Les inspecteurs de la DREAL Auvergne-Rhône-Alpes ont effectué de nombreux contrôles inopinés sur des sites Seveso, dont 12 dans le Rhône.
La préfecture a fait le point sur la sécurité dans les sites Seveso du Rhône. Les inspecteurs de la DREAL Auvergne-Rhône-Alpes ont effectué de nombreux contrôles inopinés sur des sites Seveso, dont 12 dans le Rhône. Ces contrôles préventifs renforcés sont exercés sur des sites d’installations Seveso, par les inspecteurs des installations classées de l’État. Ceci fait suite à la suite de l’accident industriel de Lubrizol le 26 septembre 2019.
12 contrôles dans le Rhône
En 2020 et 2021, les inspecteurs de la DREAL Auvergne-Rhône-Alpes ont effectué de nombreux contrôles inopinés sur des sites Seveso, dont 12 dans le Rhône (3 en 2020 et 9 en 2021). Ces contrôles ont été conduits en heures non ouvrées (en soirée ou le dimanche), mobilisant 2 à 6 inspecteurs selon les sites et ont permis de déclencher des exercices de gestion de crise. Ils ont concerné des sites de diverses natures : usines de production de produits chimiques, dépôts de liquides inflammables, entrepôts logistiques ou de produits chimiques, centres de tri – transit – regroupement et traitement de déchets dangereux.
Ces exercices inopinés sont menés en conditions réelles, avec les agents présents sur le site Seveso et/ou en appelant les personnels d’astreinte.
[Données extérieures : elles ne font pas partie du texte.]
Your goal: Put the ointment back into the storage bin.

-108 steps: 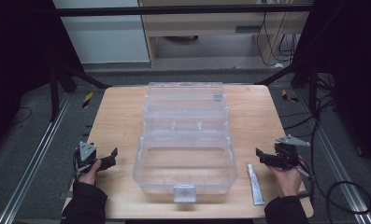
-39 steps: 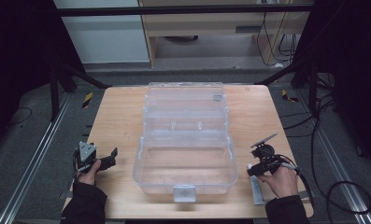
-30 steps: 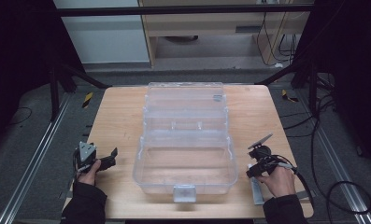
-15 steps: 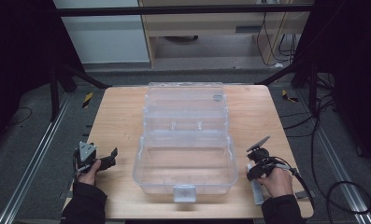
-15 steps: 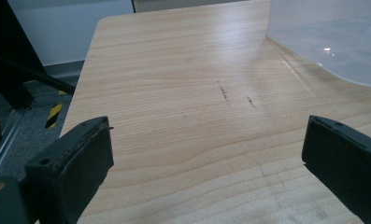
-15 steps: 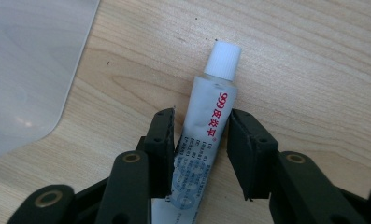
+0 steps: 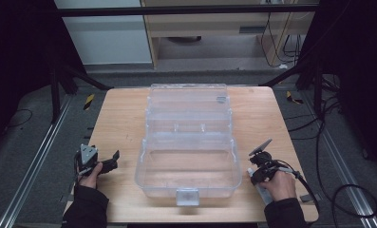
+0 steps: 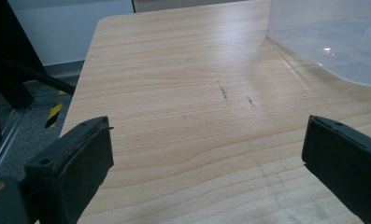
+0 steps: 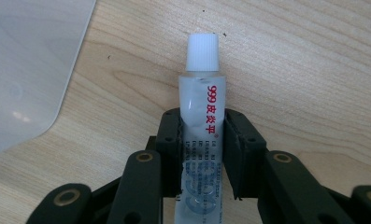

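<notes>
A grey floor (image 7: 29, 156) with metal rails and cables surrounds my pale wooden counter (image 7: 119, 118). A clear plastic box (image 7: 188, 142) lies open at its middle. My left gripper (image 7: 111, 159) rests near the left edge, fingers spread. My right gripper (image 9: 203, 140) pinches a white-capped tube (image 9: 203, 102) lying right of the box.

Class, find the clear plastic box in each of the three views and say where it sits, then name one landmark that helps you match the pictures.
High view: the clear plastic box stands open at the middle of the table.
Left gripper view: a corner of it fills the upper right.
Right gripper view: a rounded corner of it is at the upper left.
Shared landmark: the wooden table, and the box corner nearest each gripper.
</notes>
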Demonstrator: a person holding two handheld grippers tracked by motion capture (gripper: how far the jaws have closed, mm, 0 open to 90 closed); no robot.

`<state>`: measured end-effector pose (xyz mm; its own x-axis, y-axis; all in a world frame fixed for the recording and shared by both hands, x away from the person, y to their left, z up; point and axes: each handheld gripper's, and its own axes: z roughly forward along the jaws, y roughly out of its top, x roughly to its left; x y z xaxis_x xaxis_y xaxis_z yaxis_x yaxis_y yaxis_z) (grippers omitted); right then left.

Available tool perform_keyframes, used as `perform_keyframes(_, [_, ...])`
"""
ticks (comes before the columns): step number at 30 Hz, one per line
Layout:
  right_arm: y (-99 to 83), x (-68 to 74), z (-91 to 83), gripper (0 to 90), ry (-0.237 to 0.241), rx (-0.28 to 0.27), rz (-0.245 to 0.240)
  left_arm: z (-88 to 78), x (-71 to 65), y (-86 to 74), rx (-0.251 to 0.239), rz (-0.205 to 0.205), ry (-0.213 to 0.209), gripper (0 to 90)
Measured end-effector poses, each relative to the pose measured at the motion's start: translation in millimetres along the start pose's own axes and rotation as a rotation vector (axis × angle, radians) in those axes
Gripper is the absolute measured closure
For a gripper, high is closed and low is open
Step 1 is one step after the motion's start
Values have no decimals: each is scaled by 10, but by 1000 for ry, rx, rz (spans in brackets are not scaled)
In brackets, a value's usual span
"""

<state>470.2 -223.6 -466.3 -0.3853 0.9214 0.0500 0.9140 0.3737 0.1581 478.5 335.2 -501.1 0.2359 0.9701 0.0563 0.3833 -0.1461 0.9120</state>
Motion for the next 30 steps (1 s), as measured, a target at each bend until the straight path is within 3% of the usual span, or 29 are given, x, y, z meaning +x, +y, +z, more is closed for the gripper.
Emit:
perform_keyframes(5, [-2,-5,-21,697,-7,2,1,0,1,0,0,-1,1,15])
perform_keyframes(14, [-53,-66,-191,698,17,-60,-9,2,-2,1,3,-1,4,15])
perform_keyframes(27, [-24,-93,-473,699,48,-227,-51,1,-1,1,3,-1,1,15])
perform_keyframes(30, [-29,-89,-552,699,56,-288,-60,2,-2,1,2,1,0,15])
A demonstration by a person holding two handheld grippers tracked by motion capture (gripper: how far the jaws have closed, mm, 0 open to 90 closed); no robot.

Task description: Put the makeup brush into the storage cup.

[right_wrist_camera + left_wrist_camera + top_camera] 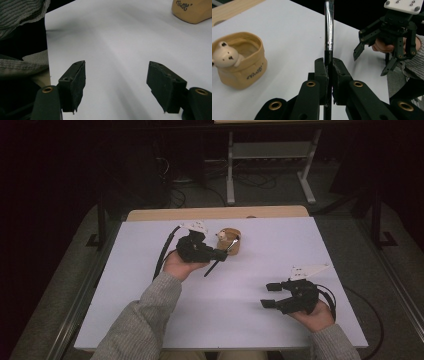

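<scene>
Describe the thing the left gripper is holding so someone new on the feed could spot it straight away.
Start at the white table and find the tan bear-faced pouch near its far edge. Just beside the pouch is the left gripper, shut on a thin rod-like tool. It stands apart by being slim and straight, with a black shaft and a shiny silver band, unlike the soft, round pouch.

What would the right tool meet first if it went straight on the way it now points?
Probably nothing soon: the right tool, its jaws open and empty, faces bare white table. The tan fabric cup sits far off to one side of that line. Depth is hard to judge, so a low path might graze the tabletop.
</scene>
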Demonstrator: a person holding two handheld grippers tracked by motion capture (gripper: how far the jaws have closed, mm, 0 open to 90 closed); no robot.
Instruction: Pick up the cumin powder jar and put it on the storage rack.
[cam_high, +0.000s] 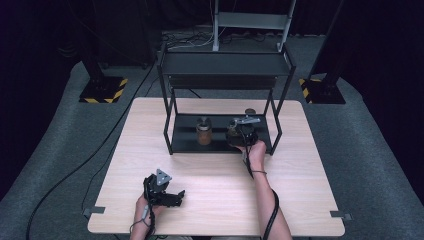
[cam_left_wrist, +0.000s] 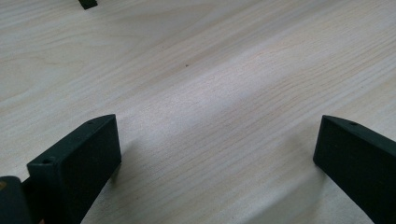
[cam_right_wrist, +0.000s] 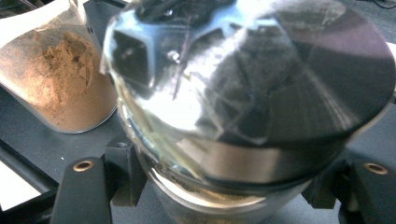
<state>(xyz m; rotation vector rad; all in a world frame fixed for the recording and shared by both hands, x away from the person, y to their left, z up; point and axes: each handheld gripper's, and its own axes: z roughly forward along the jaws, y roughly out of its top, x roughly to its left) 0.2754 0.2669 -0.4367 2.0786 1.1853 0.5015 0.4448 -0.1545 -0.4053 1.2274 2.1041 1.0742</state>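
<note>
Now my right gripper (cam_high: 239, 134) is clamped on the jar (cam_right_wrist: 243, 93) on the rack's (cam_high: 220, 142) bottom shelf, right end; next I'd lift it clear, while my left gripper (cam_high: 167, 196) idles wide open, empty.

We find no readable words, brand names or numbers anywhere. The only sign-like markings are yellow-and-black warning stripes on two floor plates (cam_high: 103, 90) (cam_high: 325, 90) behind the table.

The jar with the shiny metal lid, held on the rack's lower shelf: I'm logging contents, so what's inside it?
The metal lid covers the jar in the right tool, hiding its contents. The neighbouring jar holds brown powder.
</note>
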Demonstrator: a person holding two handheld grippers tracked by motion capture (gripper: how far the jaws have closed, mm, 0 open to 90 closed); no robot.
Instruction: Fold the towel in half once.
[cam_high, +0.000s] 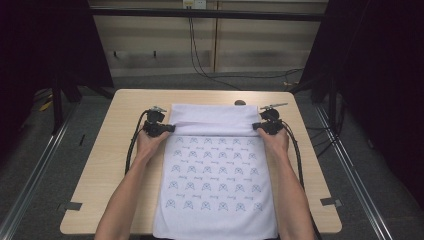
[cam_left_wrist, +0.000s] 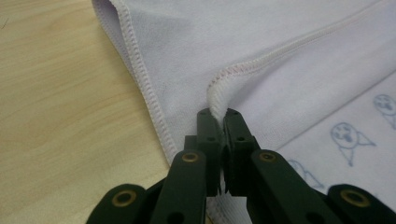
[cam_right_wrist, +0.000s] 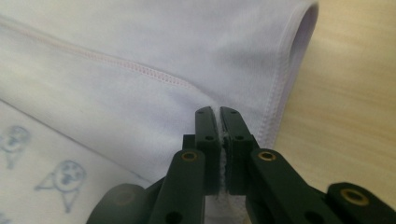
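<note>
A white towel (cam_high: 215, 180) with small blue printed figures lies lengthwise on the wooden table (cam_high: 115, 150), its near end hanging over the front edge. Its far end is folded back toward me, plain side up, as a band (cam_high: 212, 120). My left gripper (cam_high: 167, 128) pinches the left corner of that folded hem (cam_left_wrist: 218, 95), jaws shut on the cloth. At the right corner my right gripper (cam_high: 257, 126) is shut on the towel's hem (cam_right_wrist: 219, 135) in the same way. In both gripper views (cam_left_wrist: 217, 114) (cam_right_wrist: 218, 112) cloth is squeezed between the black jaws.
Bare wood (cam_high: 310, 160) runs along both sides of the towel. A small dark object (cam_high: 240, 102) sits at the table's far edge. Cables (cam_high: 200, 60) trail on the floor behind. Tape marks (cam_high: 331, 202) lie near the front corners.
</note>
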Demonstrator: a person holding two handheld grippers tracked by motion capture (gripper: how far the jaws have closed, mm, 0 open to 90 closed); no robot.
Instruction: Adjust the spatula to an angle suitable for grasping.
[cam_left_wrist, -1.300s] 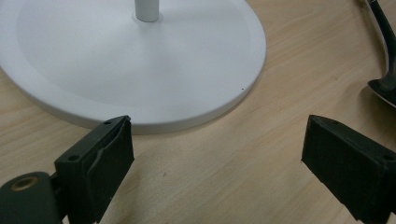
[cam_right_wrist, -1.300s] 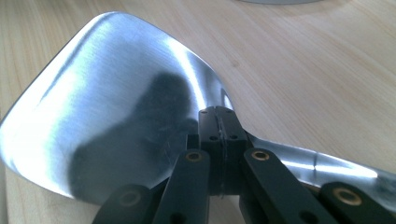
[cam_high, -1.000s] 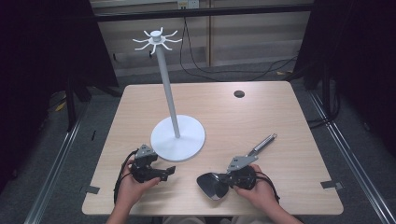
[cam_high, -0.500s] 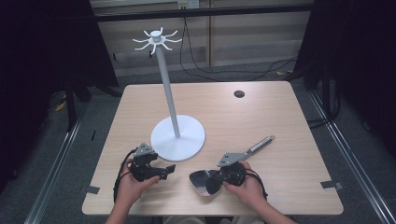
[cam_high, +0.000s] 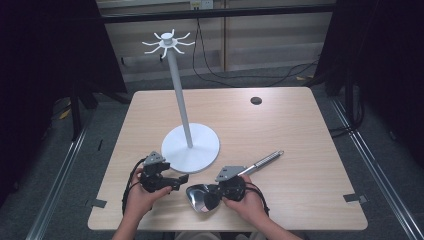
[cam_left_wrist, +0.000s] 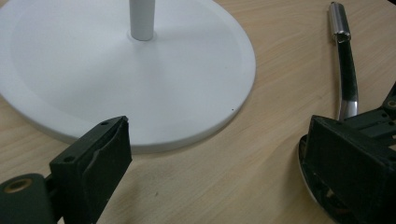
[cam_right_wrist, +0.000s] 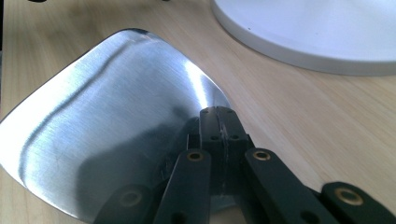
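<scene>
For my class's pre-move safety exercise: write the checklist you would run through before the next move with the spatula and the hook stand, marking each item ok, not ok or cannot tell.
1. Right gripper closed over the spatula: ok, jaws together above the blade in the right gripper view; whether they pinch the metal: cannot tell.
2. Left gripper free to help: ok, jaws apart, nothing between them.
3. Stand upright on the table: ok.
4. Spatula handle clear of the stand's base: ok, table shows between them.
5. Hooks free: ok, nothing hangs there.
6. Hanging hole in the handle's end: cannot tell.
</scene>
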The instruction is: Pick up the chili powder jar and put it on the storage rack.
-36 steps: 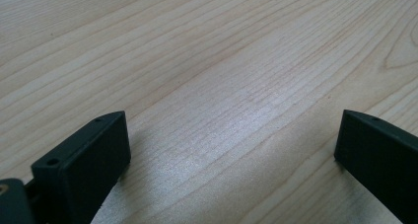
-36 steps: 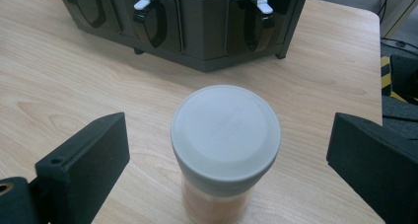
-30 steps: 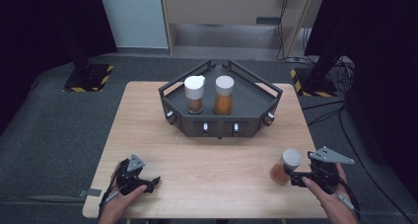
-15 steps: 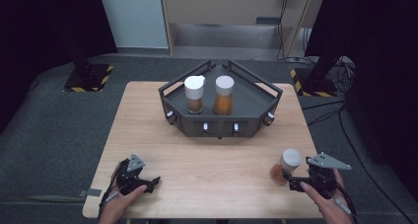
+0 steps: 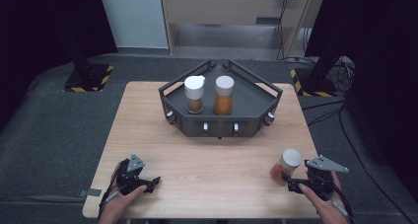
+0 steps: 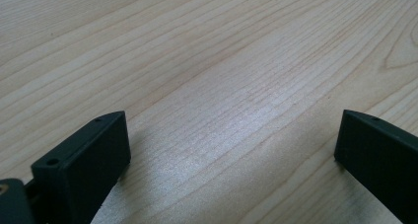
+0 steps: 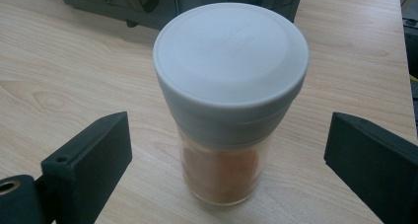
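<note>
1. Your right gripper (image 5: 296, 184) stands at the near right corner of the wooden table (image 5: 212, 169), jaws apart on either side of the spice jar (image 5: 286, 166) and not yet touching it. They have just been closing a little, with the jar between them. In the right gripper view the jar (image 7: 229, 100) sits upright, its grey lid wider than the glass below; if you clamp at lid height, the pads may slip on the lid's rim and tip it.
2. The jar stands near the table's right edge. A one-sided touch, with one pad arriving first, could push it over or off the edge.
3. Its glass body looks smooth, so a light squeeze may let it slide once lifted.
4. The black rack (image 5: 261, 105) already holds two jars, the left-hand jar (image 5: 194, 94) and the right-hand jar (image 5: 223, 95). Carrying a third in low could knock the rack's rail or those jars.
5. Your left gripper (image 5: 150, 182) rests near the table's front left, jaws wide apart over bare wood (image 6: 222, 86), holding nothing; it cannot steady anything from there.
</note>
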The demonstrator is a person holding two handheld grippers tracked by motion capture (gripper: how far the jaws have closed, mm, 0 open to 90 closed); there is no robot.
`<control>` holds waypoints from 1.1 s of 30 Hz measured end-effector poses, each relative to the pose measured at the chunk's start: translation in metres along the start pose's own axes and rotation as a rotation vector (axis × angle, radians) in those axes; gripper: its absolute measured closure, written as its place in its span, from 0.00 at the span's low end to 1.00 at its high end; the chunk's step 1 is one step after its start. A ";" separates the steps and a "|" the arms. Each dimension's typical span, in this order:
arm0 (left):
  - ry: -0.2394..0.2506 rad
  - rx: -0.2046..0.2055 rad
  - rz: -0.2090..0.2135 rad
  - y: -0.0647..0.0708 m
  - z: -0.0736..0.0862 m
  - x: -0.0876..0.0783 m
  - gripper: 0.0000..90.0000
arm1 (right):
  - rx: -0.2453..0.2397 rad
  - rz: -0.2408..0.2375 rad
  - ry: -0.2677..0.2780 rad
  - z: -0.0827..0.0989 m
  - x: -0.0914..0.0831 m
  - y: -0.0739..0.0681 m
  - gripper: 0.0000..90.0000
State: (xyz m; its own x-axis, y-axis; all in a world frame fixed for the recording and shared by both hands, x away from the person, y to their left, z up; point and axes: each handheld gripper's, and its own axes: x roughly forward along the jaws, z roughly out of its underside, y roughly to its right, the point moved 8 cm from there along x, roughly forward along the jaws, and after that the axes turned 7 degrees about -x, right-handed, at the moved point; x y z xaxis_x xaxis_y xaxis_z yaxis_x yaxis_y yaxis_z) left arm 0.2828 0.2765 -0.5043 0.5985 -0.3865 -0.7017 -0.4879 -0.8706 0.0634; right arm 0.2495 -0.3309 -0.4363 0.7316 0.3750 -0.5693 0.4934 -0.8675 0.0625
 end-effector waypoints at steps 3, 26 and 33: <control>0.000 0.000 0.000 0.000 0.000 0.000 0.00 | 0.003 0.003 0.002 0.000 0.002 0.000 0.06; 0.002 -0.002 0.000 0.000 0.000 0.000 0.00 | -0.004 0.010 -0.012 -0.006 0.017 -0.001 0.20; 0.001 -0.002 0.000 0.000 0.000 0.000 0.00 | -0.008 0.020 -0.001 -0.010 0.019 -0.002 0.28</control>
State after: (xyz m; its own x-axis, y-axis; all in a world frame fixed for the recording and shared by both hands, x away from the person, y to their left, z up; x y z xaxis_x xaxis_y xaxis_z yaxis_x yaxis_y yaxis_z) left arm 0.2827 0.2763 -0.5044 0.5996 -0.3867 -0.7007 -0.4864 -0.8713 0.0646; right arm 0.2672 -0.3186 -0.4392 0.7409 0.3576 -0.5685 0.4828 -0.8720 0.0807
Ils permettent de tester l’intégralité de la procédure de l’entreprise en cas d’accident (ex : fuite de produits toxiques, déclenchement d’une alarme, non démarrage de moyens de secours...) et le respect de l’organisation de crise, telle que définie dans son plan d’opération interne (POI). Durant 2 à 3 heures, les inspecteurs placés à des endroits stratégiques contrôlent la circulation de l’information, la rapidité d’intervention des secours, la mise en sécurité du site et des salariés, jusqu’à la maîtrise de l’évènement.
Des objectifs pleinement atteints
Les objectifs de ces exercices ont été pleinement atteints. Le retour d’expérience met en évidence que la majorité des exploitants est en mesure d’intervenir avec efficacité et réactivité. Des progrès sont néanmoins nécessaires pour certains, avec plusieurs points d’attention qui se dégagent, dont le contenu du POI rédigé par l’exploitant : celui-ci doit prendre en compte la survenue d’un évènement en heures non ouvrées, être précis quant à la définition de ses critères de déclenchement et être à jour sur les modalités d’alerte des services de secours et d’intervention mais aussi de la préfecture.
Les mesures pour gérer efficacement l’évènement sont un autre point d’attention : la capacité de l’exploitant à gréer rapidement son poste de commandement pour coordonner les moyens sur site et répondre de manière précise aux sollicitations des services d’intervention (état des stocks, nature des composés chimiques impliqués dans l’évènement, caractéristiques physico-chimiques…).
Enfin, l’autre point d’attention est le caractère opérationnel des moyens à mettre en œuvre : communications, cohérence des informations au niveau des plans, identifications in situ des dispositifs et des organes de sécurité à activer.
L’inspection des installations classées suit avec attention les mesures de correction ou d’amélioration prises par chaque exploitant. Par ailleurs, la préfecture note que Pascal Mailhos, préfet de la région Auvergne-Rhône-Alpes et préfet du Rhône, adressera prochainement un courrier à l’ensemble des exploitants des sites Seveso du Rhône pour faire part de ce retour d’expérience et appeler leur attention sur les points majeurs identifiés, pour prise en compte dans leur propre organisation. Ces inspections hors heures ouvrées, avec déclenchement des plans d’opérations internes des sites Seveso, seront poursuivies en 2022.